Photographers work long and irregular hours and sometimes have to be available on short notice. They must be able to work under tight deadlines and enormous pressure. Most, especially photojournalists, travel frequently. Self-employed photographers enjoy a much more flexible and relaxed schedule, but even they spend enormous amounts of time trying to expand their client list.

Paying Your Dues (Major Employers)

Skill, creativity, training, and determination are the keys to success in this profession. No formal education is necessary, but for the photographer who intends to specialize in areas such as scientific or industrial photography, a college degree in the area of specialty is recommended. Photojournalists are often expected to have some background in journalism.

Photographers need to have good manual dexterity, and good color vision and eyesight.
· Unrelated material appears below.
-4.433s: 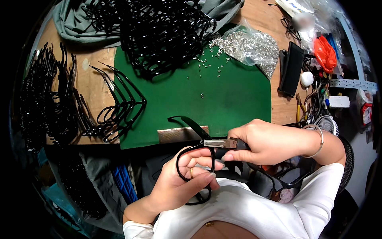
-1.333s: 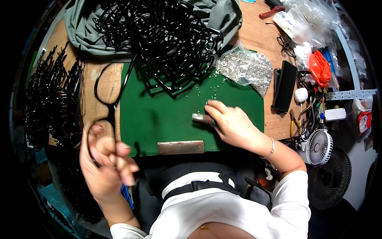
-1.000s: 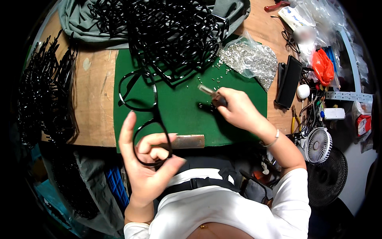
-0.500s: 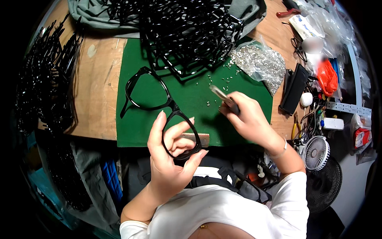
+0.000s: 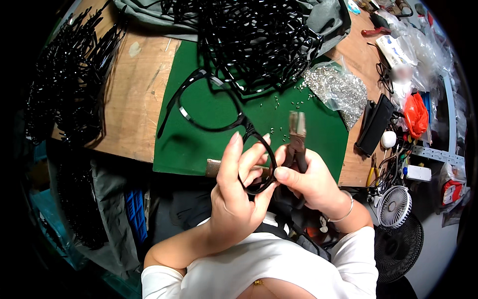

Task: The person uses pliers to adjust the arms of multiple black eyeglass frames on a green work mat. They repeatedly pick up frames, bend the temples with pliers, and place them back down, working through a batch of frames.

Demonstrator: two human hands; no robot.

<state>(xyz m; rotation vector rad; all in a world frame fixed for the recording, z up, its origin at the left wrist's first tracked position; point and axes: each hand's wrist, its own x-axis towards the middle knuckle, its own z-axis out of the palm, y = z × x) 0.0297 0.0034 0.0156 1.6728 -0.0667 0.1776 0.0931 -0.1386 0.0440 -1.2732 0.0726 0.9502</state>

They must also possess certain personal traits such as artistic sensibility, creativity, and reliability; and enjoy working with detail. They should have an appreciation of light and shadow, an eye for form and line, and a distinctive and creative approach to photographs. Because success in this field is closely tied to experience and exposure, aspiring photographers are advised to serve internships or apprenticeships with experienced photographers to acquire broad technical knowledge of the field and the practical experience that comes with handling many different kinds of cameras and equipment. Apprentices are trained in darkroom techniques, lighting and background, and the use and setup of camera equipment. Those who are interested in setting up their own studios should prepare by taking business and marketing courses and some public relations courses to be able to sell their skills and increase clientele.

Associated Careers

Photographers who grow tired of the business or wish to hold a more steady job as well as being photographers can use their skills as graphic artists or in the art departments of publishers, magazines, newspapers, or advertising agencies. Becoming developers is another option for those photographers seeking to expand operations. Some teach photography. With additional training, photographers can become cameramen.

 Past And Future

Photography first developed in the mid-nineteenth century. Early photographers captured images on heavy plates and printed them on sepia-toned paper. Now cameras have been simplified to their bare essentials with film and a lens and aperture in cardboard boxes that can be recycled once the film is developed.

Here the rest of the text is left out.